◆ YOUR ASSIGNMENT:
Each line of the data below from the one holding "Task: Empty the" to the one holding "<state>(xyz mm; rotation", inclusive, is to be reproduced exactly; no other line belongs in the answer.

▬▬▬▬▬▬

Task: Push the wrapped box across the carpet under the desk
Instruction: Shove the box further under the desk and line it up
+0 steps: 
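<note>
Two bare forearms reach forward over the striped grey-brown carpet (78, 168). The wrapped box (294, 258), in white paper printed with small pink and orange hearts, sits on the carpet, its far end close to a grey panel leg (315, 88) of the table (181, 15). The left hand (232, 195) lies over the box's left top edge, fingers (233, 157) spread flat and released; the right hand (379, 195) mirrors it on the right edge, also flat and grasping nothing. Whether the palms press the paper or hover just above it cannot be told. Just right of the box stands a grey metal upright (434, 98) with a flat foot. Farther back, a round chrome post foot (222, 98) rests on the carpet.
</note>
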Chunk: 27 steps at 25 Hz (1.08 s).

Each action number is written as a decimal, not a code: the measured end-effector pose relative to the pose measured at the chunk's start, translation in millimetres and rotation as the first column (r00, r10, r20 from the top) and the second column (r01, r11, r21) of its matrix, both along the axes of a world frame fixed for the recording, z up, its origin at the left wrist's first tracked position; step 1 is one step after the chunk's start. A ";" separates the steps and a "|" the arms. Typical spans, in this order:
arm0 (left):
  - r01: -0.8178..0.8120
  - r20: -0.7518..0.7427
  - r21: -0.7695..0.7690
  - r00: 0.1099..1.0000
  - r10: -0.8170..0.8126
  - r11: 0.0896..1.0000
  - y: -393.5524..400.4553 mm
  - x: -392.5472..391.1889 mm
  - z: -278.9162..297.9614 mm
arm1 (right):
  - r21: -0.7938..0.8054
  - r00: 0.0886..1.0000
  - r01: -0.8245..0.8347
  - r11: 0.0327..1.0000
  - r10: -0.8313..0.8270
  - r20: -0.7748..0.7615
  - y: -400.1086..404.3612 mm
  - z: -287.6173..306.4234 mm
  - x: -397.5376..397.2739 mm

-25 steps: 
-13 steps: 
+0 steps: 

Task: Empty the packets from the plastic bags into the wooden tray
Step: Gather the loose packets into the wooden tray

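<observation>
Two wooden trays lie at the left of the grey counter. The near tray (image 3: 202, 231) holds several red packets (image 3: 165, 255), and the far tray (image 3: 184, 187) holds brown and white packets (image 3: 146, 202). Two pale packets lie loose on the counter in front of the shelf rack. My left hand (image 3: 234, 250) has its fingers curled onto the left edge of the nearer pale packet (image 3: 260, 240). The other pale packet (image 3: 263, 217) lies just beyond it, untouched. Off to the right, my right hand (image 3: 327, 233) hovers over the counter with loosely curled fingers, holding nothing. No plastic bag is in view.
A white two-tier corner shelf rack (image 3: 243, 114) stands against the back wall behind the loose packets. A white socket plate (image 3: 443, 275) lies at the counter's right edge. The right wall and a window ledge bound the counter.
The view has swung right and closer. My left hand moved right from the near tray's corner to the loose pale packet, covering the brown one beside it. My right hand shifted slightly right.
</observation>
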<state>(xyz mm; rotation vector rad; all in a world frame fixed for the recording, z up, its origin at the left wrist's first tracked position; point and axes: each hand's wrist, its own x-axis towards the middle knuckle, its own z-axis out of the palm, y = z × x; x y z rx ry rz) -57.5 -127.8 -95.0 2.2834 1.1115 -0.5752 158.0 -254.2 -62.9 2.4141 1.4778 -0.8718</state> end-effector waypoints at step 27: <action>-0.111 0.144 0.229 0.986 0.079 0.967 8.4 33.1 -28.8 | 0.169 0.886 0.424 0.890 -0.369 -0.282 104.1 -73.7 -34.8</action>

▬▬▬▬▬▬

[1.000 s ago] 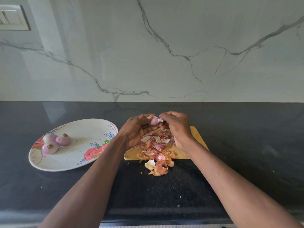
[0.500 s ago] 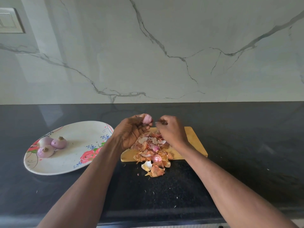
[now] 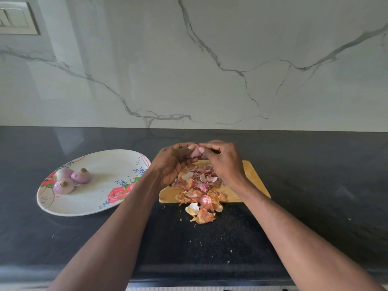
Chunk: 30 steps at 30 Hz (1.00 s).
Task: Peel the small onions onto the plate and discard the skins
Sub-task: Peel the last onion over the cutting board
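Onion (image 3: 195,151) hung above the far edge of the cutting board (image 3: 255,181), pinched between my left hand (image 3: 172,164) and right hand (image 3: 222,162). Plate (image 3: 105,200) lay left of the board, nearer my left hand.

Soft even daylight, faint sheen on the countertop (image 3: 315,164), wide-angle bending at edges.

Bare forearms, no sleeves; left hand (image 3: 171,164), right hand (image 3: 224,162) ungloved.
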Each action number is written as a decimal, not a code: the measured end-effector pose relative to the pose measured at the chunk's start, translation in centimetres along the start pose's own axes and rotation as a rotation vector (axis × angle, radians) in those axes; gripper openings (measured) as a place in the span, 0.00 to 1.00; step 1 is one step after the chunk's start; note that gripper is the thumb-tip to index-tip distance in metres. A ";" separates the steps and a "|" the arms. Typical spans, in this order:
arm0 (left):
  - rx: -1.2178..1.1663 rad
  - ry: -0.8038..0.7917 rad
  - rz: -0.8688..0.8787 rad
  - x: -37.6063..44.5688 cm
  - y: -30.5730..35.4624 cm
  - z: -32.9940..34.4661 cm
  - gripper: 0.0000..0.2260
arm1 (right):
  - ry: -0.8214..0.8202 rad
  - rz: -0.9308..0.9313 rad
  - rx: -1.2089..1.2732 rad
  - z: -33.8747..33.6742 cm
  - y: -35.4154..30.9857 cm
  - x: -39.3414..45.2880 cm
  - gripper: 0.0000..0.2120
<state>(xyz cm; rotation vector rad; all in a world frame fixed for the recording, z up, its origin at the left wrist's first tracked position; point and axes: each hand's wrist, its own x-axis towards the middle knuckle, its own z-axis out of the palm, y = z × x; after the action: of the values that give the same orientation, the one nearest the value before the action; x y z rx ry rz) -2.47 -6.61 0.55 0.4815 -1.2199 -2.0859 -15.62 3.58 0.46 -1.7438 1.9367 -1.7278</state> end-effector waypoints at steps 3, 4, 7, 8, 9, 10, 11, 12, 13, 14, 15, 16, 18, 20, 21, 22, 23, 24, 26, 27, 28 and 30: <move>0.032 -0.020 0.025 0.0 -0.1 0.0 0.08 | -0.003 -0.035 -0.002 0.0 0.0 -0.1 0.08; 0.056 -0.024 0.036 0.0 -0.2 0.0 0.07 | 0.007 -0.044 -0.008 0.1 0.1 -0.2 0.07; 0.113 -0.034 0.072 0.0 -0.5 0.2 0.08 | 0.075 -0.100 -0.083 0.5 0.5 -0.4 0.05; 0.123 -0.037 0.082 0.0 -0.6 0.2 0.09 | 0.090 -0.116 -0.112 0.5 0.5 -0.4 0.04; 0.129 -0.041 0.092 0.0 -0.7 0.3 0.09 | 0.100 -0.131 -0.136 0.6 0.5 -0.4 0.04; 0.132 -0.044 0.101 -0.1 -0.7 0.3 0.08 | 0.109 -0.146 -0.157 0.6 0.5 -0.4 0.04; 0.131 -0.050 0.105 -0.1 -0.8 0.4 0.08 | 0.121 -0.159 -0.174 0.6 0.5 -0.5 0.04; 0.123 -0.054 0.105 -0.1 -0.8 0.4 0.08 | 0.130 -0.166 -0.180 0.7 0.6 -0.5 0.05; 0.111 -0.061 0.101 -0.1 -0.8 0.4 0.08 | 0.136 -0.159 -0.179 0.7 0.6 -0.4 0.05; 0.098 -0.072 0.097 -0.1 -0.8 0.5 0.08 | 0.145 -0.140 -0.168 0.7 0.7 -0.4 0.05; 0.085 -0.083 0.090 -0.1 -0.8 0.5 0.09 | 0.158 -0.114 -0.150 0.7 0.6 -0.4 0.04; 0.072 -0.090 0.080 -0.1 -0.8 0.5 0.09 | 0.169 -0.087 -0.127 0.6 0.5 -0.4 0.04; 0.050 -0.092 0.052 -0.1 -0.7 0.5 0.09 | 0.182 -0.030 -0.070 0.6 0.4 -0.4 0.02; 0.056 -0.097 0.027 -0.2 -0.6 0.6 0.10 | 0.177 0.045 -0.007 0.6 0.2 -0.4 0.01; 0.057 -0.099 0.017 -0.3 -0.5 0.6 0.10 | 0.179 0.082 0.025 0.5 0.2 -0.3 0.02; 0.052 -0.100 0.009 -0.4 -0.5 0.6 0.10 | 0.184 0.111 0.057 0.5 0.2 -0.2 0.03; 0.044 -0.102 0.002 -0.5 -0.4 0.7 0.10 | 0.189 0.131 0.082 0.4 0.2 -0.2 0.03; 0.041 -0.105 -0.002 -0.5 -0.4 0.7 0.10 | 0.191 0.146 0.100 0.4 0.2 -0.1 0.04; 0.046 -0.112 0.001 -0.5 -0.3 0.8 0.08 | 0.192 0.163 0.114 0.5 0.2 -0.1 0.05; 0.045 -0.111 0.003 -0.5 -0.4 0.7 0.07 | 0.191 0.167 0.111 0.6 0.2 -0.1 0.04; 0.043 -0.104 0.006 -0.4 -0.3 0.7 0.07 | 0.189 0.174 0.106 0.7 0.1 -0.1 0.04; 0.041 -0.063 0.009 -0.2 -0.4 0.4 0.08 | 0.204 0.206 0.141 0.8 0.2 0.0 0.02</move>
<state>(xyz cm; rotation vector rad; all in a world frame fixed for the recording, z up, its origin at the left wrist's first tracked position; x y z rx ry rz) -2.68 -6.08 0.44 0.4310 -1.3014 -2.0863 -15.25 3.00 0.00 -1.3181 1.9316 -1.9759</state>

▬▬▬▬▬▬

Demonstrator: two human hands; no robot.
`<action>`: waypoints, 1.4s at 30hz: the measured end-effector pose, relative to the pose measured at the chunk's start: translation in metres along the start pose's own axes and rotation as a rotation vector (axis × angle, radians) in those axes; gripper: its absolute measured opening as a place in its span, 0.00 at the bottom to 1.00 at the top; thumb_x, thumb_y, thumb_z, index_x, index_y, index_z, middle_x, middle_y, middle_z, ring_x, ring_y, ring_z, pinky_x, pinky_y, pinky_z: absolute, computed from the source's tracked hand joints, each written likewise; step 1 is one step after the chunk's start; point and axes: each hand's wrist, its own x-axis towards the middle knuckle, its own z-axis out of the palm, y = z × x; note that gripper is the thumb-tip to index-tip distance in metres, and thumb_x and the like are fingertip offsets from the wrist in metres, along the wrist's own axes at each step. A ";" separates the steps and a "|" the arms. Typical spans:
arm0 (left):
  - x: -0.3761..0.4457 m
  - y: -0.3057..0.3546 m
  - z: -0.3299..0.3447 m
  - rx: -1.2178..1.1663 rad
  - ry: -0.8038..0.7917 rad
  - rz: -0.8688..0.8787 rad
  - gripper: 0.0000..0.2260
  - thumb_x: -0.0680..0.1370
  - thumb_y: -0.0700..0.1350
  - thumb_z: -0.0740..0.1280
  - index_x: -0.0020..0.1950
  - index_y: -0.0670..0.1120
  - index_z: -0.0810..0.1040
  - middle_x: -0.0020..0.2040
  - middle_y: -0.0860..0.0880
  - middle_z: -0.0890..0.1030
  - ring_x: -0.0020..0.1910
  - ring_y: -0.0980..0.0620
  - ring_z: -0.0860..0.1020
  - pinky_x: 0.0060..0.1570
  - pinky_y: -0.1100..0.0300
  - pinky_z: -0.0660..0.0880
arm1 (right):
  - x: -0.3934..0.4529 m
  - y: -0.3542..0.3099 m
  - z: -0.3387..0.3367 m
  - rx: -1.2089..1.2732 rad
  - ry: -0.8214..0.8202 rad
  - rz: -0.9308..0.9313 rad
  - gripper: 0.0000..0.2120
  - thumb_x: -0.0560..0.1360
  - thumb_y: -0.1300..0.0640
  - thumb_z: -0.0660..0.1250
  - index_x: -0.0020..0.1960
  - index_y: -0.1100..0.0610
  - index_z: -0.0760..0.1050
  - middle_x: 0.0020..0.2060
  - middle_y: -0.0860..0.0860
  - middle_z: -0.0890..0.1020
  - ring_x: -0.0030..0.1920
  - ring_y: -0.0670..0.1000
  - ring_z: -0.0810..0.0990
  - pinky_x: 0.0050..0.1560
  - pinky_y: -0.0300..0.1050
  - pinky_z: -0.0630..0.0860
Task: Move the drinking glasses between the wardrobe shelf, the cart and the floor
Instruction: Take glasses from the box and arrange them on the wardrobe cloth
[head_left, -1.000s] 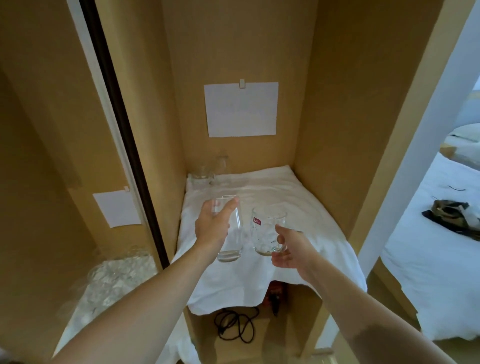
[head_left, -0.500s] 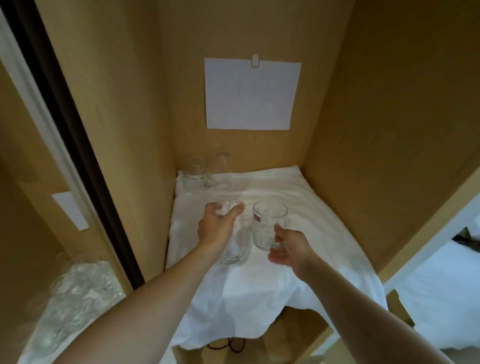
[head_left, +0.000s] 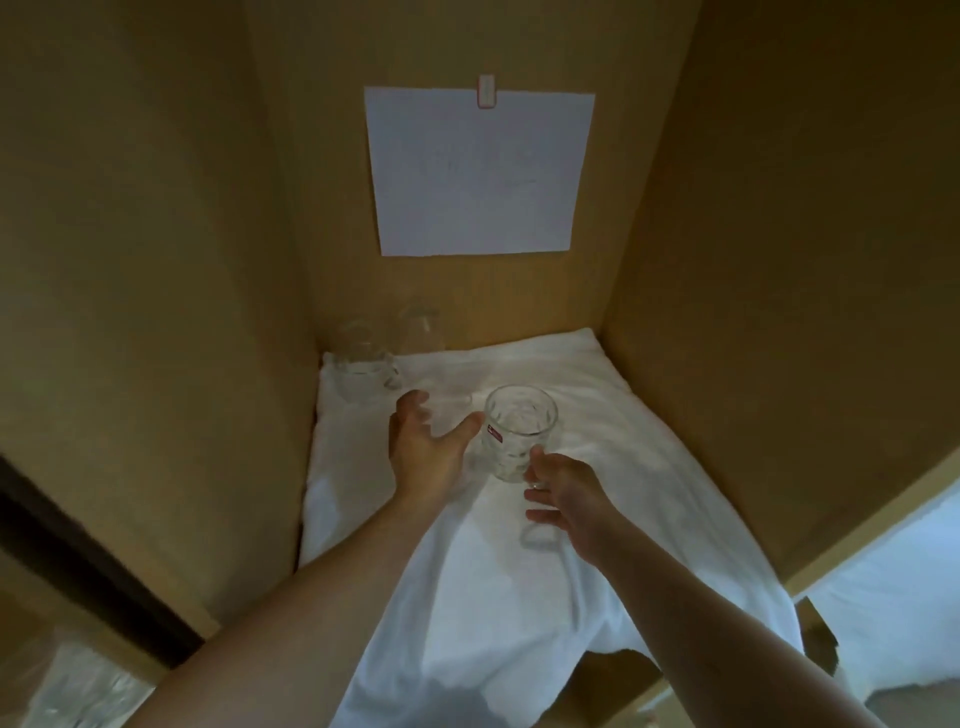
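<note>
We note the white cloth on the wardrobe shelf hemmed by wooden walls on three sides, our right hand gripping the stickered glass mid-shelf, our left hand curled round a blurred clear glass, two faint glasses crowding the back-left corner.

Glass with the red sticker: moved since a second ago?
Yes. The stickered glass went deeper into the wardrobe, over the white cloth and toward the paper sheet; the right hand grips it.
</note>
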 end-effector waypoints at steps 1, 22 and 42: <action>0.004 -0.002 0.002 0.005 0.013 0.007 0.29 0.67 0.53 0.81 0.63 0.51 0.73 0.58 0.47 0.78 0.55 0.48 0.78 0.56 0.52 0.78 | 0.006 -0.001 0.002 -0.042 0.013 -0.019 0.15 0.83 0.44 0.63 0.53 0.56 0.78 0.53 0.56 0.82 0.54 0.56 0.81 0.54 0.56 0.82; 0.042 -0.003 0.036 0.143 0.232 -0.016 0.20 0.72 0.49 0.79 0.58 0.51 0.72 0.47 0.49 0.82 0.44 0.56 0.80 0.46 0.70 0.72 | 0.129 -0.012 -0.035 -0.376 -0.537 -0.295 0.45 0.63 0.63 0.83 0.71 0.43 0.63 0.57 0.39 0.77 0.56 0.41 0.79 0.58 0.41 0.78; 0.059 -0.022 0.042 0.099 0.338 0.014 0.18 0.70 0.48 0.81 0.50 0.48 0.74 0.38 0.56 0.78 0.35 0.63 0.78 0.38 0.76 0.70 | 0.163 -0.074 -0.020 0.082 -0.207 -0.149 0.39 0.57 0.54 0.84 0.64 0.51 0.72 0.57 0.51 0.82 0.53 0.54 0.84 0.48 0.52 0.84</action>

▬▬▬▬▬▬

◆ SOLUTION FOR THIS PROBLEM:
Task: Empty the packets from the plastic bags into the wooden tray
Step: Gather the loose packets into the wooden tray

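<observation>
Two wooden trays lie at the left of the grey counter. The near tray (image 3: 202, 231) holds several red packets (image 3: 165, 255), and the far tray (image 3: 184, 187) holds brown and white packets (image 3: 146, 202). Two pale packets lie loose on the counter in front of the shelf rack. My left hand (image 3: 234, 250) has its fingers curled onto the left edge of the nearer pale packet (image 3: 260, 240). The other pale packet (image 3: 263, 217) lies just beyond it, untouched. Off to the right, my right hand (image 3: 327, 233) hovers over the counter with loosely curled fingers, holding nothing. No plastic bag is in view.
A white two-tier corner shelf rack (image 3: 243, 114) stands against the back wall behind the loose packets. A white socket plate (image 3: 443, 275) lies at the counter's right edge. The right wall and a window ledge bound the counter.
The view has swung right and closer. My left hand moved right from the near tray's corner to the loose pale packet, covering the brown one beside it. My right hand shifted slightly right.
</observation>
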<state>(xyz mm; rotation vector rad; all in a world frame fixed for the recording, z up, its origin at the left wrist's first tracked position; point and axes: each hand's wrist, its own x-axis towards the middle knuckle, its own z-axis out of the palm, y = z × x; x y z rx ry rz) -57.5 -127.8 -95.0 2.2834 1.1115 -0.5752 158.0 -254.2 -62.9 2.4141 1.4778 -0.8718</state> end-effector waypoints at step 27: <action>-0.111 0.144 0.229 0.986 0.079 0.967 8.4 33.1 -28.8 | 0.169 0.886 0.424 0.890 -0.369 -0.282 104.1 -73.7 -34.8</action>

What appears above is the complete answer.